Dataset excerpt Start Marker
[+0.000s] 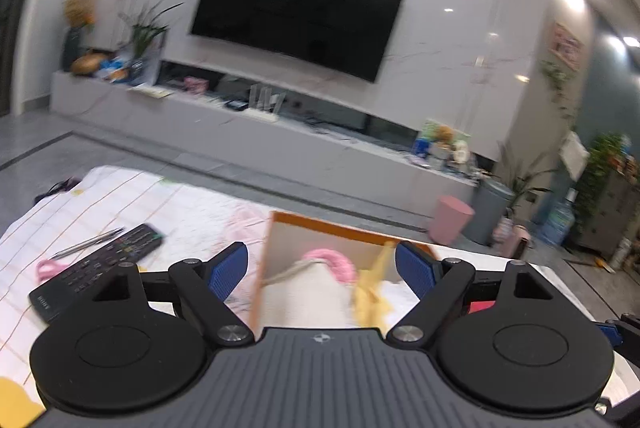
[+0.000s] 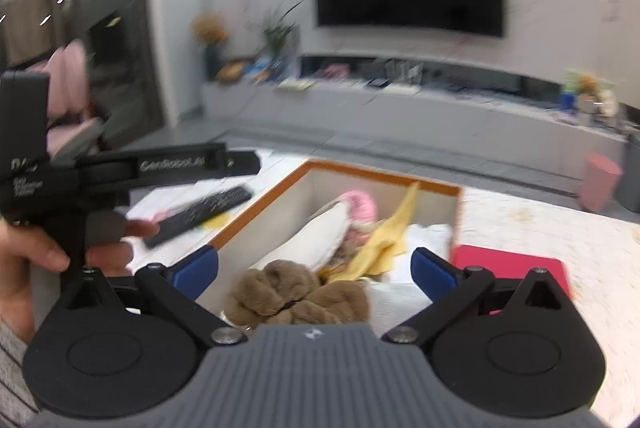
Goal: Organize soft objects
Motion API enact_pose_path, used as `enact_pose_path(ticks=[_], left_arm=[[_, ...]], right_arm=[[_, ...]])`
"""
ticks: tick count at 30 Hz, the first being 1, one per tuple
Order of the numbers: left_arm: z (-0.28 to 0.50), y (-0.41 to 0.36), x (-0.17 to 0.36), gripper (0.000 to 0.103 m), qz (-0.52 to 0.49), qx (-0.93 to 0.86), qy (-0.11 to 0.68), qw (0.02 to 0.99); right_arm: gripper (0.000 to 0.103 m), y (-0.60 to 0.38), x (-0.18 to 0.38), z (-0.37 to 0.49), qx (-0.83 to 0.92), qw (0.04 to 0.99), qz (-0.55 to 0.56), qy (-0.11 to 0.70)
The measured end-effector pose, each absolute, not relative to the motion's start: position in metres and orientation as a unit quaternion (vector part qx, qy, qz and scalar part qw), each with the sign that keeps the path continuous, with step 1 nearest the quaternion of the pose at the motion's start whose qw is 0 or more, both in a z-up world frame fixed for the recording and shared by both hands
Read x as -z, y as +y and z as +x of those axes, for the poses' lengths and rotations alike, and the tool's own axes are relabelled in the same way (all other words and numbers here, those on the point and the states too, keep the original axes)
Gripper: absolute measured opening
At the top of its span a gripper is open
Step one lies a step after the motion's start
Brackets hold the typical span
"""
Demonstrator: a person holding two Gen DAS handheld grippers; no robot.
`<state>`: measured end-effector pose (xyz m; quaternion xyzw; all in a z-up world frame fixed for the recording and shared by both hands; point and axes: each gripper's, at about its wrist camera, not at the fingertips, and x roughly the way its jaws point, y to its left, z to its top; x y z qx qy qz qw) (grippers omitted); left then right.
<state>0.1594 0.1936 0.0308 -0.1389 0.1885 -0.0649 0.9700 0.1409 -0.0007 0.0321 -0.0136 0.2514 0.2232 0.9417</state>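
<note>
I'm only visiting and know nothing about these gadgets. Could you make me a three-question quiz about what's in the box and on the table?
1. True or false: the brown plush lies inside the box.
2. Which lies on the table outside the box? A) yellow cloth B) remote C) pink knit
3. Fill in: the right hand-held gripper has its jaws ____ with nothing between the pads.

Key: 1 true; 2 B; 3 open.
</note>
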Motion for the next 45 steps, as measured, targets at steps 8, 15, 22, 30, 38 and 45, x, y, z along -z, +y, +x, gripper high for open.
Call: enact_pose_path(ticks=[8,15,22,30,38,45], left_arm=[[0.119,0.148,-0.062,0.096,-0.095,0.118,0.201,0.968],[0.064,0.095,-0.058,0.093,-0.020,0.130,0.227,0.965],[0.030,0.065,-0.032,0.093,-0.014,0.090,0.245,0.965],[0.019,0.057,-0.025,0.093,-0.004,0.078,0.247,0.966],[0.011,0.049,-0.021,0.093,-0.001,0.070,0.244,0.967],[0.009,0.044,-0.021,0.093,0.001,0.060,0.245,0.968]], right_arm=[[0.100,-0.049,-0.040,0.074,-0.137,0.963,0.024,0.232],[0.100,-0.083,-0.032,0.021,-0.089,0.970,0.012,0.228],[0.100,-0.095,-0.023,-0.001,-0.108,0.968,0.025,0.227],[0.100,-0.097,-0.010,-0.008,-0.111,0.966,0.010,0.234],[0.100,-0.102,-0.004,0.000,-0.111,0.962,0.029,0.247],[0.100,-0.105,-0.001,0.000,-0.112,0.961,0.038,0.249]])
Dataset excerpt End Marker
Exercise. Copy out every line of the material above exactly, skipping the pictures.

Output of the exercise.
[+0.000s] 
[+0.000s] 
Goal: Organize soft objects
Motion API enact_pose_path, used as `enact_pose_path(ticks=[_], left_arm=[[_, ...]], right_arm=[[_, ...]])`
"""
ticks: tick count at 30 Hz, the first being 1, one per tuple
Order of the numbers: left_arm: z (-0.28 to 0.50), y (-0.41 to 0.36), x (-0.17 to 0.36), gripper (0.000 to 0.103 m), qz (-0.52 to 0.49), qx (-0.93 to 0.86), qy (-0.11 to 0.68), qw (0.02 to 0.99); right_arm: gripper (0.000 to 0.103 m), y (-0.60 to 0.38), x (-0.18 to 0.38), z (-0.37 to 0.49), qx (-0.83 to 0.92), qw (0.04 to 0.99), qz (-0.55 to 0.56), qy (-0.11 to 0.70)
The measured end-effector pose, each absolute, not relative to the motion's start: position in metres and orientation as a unit quaternion (vector part qx, qy, qz and scalar part qw), each with the sign that keeps the path continuous, with step 1 nearest the quaternion of the pose at the motion's start whose qw is 0 or more, both in a z-up world frame fixed for the recording and shared by both hands
Read x as -z, y as +y and z as +x of those axes, for the poses' lengths and rotations alike, and the tool's own axes are relabelled in the same way (all other words and numbers here, those on the point and the states too, keep the original axes)
Gripper: absolute measured opening
At the top of its span a gripper is open
Step one lies a step after the motion's start
Brackets hold the typical span
"""
Demonstrator: a person holding two Gen DAS handheld grippers; no robot.
`<state>`: measured end-effector pose (xyz m; quaternion xyzw; all in a z-up world frame fixed for the recording and shared by both hands; point and axes: each gripper's, at about its wrist camera, not at the fingertips, and x roughly the way its jaws point, y to its left, z to its top; x y z qx qy qz qw) (grippers omitted); left then right.
<state>0.1594 0.1936 0.0308 -0.1389 0.1885 -0.0649 0.9700 0.1409 -0.0007 0.0321 -0.0136 0.2514 0.2232 0.9417</state>
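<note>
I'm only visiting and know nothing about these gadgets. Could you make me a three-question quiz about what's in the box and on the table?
1. True or false: the brown plush lies inside the box.
2. Which lies on the table outside the box? A) yellow cloth B) remote C) pink knit
3. Fill in: the right hand-held gripper has its jaws ____ with nothing between the pads.

Key: 1 true; 2 B; 3 open.
</note>
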Motion for the next 45 steps, as measured, targets at steps 8, 15, 22, 30, 38 and 45, x, y, z along -z, +y, +x, gripper high for open.
Call: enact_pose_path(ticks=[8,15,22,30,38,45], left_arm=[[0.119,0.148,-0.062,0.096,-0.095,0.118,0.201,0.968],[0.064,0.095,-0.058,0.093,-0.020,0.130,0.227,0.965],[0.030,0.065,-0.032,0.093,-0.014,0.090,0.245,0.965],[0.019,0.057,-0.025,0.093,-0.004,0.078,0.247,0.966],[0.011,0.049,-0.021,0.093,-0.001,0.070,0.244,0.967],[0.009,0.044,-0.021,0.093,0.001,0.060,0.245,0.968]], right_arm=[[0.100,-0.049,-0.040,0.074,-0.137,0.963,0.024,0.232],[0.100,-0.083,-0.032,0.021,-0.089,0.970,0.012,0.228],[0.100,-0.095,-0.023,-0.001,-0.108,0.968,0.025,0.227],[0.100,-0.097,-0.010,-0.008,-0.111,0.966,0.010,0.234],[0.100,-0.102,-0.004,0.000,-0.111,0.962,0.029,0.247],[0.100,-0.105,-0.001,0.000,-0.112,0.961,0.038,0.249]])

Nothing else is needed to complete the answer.